We crossed the Polish border without problems around 10:30 p.m. on February 28. We made a stop and volunteers offered us food and hot tea. After that, we drove about 600 miles without stopping to Czechia. After a stop for a couple of days, we made it to Prague, which is where we’re currently staying.
What is it like where you are now?We’re currently staying in a house in Prague with two more refugee families. There are 13 of us here. We settled in comfortably. After we came here, Irina stopped stuttering and the kids calmed down and adjusted. The older sons are back to doing their Ukrainian school online; many schools haven’t shut down and are operating remotely now using online lesson plans they prepared during the pandemic. We want to sign them up for school in Czechia.

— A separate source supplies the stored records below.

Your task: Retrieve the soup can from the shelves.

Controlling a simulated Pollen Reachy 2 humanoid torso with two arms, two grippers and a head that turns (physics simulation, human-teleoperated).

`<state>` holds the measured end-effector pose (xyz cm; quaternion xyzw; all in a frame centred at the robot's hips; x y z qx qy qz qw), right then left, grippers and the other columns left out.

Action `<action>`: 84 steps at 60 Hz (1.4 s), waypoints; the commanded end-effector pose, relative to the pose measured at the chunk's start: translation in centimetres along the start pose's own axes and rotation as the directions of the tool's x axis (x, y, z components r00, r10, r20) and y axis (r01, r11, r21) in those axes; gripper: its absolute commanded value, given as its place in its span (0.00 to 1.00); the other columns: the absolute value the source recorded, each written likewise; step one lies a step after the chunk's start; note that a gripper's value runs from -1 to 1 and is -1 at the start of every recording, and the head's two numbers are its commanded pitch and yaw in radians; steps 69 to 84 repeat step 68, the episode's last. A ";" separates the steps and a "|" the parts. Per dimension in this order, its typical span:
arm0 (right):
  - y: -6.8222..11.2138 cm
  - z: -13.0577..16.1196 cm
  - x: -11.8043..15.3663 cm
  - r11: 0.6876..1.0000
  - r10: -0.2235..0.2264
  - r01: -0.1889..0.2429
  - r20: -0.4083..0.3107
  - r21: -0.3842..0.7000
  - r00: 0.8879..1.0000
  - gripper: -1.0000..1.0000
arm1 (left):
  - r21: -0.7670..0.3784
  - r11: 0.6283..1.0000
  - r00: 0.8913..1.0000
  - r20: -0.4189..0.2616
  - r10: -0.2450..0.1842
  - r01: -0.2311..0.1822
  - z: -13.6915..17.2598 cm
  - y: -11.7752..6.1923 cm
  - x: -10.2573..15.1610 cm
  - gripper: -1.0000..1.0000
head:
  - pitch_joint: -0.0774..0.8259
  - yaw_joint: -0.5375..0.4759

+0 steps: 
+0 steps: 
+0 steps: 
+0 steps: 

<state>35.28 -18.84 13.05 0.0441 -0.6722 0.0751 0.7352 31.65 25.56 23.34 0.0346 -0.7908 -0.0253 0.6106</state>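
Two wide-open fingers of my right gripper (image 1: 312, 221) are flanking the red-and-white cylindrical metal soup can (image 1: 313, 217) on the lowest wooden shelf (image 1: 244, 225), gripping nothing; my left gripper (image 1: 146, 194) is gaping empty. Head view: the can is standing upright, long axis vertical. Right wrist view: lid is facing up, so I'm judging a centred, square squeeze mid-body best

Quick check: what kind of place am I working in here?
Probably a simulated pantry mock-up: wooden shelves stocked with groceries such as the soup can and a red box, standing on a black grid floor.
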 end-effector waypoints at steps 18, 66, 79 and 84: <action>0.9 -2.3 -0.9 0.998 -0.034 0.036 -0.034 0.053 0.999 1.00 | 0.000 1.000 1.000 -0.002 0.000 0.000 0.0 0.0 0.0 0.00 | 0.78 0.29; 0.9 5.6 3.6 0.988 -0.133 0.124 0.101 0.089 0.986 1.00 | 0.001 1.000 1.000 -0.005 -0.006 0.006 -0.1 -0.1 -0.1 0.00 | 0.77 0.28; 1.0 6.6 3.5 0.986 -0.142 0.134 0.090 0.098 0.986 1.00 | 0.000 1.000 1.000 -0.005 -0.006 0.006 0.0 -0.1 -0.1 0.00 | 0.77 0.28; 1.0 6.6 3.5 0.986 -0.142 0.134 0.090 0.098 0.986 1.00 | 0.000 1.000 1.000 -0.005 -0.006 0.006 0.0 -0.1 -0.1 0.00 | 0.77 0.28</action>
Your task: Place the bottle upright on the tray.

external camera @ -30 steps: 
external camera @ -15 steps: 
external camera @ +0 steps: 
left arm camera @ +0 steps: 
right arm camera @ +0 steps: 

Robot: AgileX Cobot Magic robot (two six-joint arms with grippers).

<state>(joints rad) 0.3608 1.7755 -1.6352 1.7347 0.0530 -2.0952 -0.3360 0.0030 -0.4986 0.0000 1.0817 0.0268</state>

We’re receiving financial assistance from the Czech government — a little less than 12,000 Koruna or $550 a month for two adults and three kids. It’s not nearly enough. If my mom in the U.S. and a tourist from Denmark who stayed with us back in 2016 didn’t help us, we would have been struggling a lot. I’ve heard the amount of assistance recently increased but because of long lines we haven’t managed to get it yet.
Before everyone wakes up in the morning, I try to learn new skills online and I want to find a job soon. It’s not good to be a burden to the government. We want to start earning our own money and be able to start buying more groceries and things of first necessity. I want to start to help Ukraine financially.
What do you think about the U.S. and what is being done or should be done to help Ukraine?The sky above Ukraine should be closed so there are no missile attacks killing civilians. Anyone who knows history knows that Russia won’t stop. If the U.S. and EU don’t make a decisive move to stop it, then the war will expand and touch other countries. It’s obvious; you don’t need a fortune-teller to tell you that.
Valerii Arbuzov
Age: 34
Occupation: Backend developer at Skylum, a software developing company
From: Kyiv, Ukraine
Current location: Kamianets-Podilskyi, Ukraine
Valerii and his wife Anna fled Kyiv on March 3 and now are staying in western Ukraine.
When did you know this was a war?At 5 a.m. on Feb. 24 my sister from Odessa called. I didn’t pick up — I thought she called by mistake, but I started to worry. Five minutes later, I was going to call back and ask if something had happened when the explosions started. We looked outside — I heard a loud explosion and my wife Anna saw a flash. I hurried to the gas station to get a full tank of gas but despite being among the first people to get there I still was in line for two hours.
We didn’t leave Kyiv for another week because the traffic on the roads was bad and because we thought things would get better. We didn’t sleep well the first few days and were glued to the news. We regularly heard explosions and guns. On day two, we went to a parking structure and on day three we slept there. By day four, we went grocery shopping and decided to sit at the apartment with our supplies.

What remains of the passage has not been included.